▸ **Goal of the exercise**: What's wanted here is the full listing below, repeated exactly, with no images in it.
----- Collected material
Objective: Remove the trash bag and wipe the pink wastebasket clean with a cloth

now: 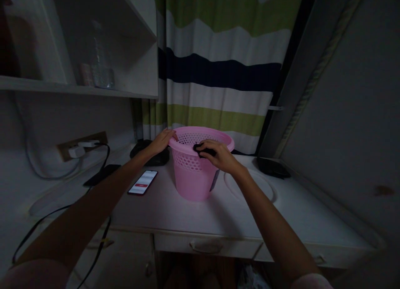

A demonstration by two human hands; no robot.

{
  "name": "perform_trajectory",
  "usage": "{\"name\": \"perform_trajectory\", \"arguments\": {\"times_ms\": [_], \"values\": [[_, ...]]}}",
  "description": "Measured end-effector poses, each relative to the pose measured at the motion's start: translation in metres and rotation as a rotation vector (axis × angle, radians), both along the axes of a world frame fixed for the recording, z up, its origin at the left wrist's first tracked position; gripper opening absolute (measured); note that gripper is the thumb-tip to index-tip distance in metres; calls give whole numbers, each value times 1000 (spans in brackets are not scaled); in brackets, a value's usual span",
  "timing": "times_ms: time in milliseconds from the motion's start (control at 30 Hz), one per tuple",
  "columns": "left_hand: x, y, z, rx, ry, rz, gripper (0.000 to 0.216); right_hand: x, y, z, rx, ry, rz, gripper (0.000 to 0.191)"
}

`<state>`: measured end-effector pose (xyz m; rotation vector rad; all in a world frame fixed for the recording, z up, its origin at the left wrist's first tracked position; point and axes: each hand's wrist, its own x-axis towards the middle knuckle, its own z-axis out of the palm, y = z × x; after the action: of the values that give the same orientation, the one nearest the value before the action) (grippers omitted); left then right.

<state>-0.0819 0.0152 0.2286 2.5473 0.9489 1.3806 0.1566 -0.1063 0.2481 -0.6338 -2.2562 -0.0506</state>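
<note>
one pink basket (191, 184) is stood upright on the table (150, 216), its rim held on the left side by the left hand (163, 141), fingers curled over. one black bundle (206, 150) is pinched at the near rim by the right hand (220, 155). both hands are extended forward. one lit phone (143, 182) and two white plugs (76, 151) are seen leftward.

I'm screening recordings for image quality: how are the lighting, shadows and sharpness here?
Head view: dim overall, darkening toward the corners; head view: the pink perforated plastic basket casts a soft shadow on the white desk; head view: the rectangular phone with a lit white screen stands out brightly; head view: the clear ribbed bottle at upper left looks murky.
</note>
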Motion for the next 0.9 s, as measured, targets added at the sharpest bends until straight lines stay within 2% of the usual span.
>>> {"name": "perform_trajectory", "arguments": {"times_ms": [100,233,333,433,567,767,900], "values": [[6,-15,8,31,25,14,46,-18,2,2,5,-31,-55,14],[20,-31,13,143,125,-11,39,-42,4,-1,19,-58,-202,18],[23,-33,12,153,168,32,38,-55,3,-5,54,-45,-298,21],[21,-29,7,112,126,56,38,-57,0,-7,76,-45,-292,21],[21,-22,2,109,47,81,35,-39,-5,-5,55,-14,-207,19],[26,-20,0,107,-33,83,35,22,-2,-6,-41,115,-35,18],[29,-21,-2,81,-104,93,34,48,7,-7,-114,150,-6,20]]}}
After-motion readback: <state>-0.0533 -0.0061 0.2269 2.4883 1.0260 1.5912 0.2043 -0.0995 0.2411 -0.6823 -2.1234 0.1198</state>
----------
▸ **Answer for this exercise**:
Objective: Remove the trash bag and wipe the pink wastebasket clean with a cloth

now: 

A demonstration by two human hands; no robot.

{
  "name": "perform_trajectory",
  "usage": "{\"name\": \"perform_trajectory\", \"arguments\": {\"times_ms\": [_], \"values\": [[_, ...]]}}",
  "description": "Measured end-effector poses, each relative to the pose measured at the motion's start: translation in metres and rotation as a rotation vector (axis × angle, radians), both along the axes of a world frame fixed for the recording, z up, its origin at the left wrist's first tracked position; gripper opening absolute (measured); note that gripper is the thumb-tip to index-tip distance in metres; calls give whole numbers, each value times 1000 (spans in brackets are not scaled); in brackets, a value's usual span",
  "timing": "times_ms: time in milliseconds from the motion's start (control at 30 Hz), one per tuple",
  "columns": "left_hand: x, y, z, rx, ry, rz, gripper (0.000 to 0.216); right_hand: x, y, z, rx, ry, rz, gripper (0.000 to 0.191)"
}

`<state>`: measured end-effector pose (xyz m; rotation vector rad; all in a world frame fixed for the recording, z up, its origin at the left wrist's first tracked position; point and axes: each hand's wrist, its own x-axis towards the middle knuckle, its own z-axis out of the palm, y = z × x; after the action: of the values that give the same orientation, the one nearest the value before the action) (grippers omitted); left then right.

<state>-0.0819 0.0152 0.2286 2.5473 0.9489 1.3806 0.1566 -0.1063 0.2481 -0.6338 -2.2562 -0.0506</state>
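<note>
one pink basket (191, 184) is stood upright on the table (150, 216), its rim held on the left side by the left hand (163, 141), fingers curled over. one black bundle (206, 150) is pinched at the near rim by the right hand (220, 155). both hands are extended forward. one lit phone (143, 182) and two white plugs (76, 151) are seen leftward.

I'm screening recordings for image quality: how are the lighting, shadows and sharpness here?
Head view: dim overall, darkening toward the corners; head view: the pink perforated plastic basket casts a soft shadow on the white desk; head view: the rectangular phone with a lit white screen stands out brightly; head view: the clear ribbed bottle at upper left looks murky.
</note>
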Motion for the next 0.9 s, as measured, targets added at the sharpest bends until straight lines stay within 2% of the usual span.
>>> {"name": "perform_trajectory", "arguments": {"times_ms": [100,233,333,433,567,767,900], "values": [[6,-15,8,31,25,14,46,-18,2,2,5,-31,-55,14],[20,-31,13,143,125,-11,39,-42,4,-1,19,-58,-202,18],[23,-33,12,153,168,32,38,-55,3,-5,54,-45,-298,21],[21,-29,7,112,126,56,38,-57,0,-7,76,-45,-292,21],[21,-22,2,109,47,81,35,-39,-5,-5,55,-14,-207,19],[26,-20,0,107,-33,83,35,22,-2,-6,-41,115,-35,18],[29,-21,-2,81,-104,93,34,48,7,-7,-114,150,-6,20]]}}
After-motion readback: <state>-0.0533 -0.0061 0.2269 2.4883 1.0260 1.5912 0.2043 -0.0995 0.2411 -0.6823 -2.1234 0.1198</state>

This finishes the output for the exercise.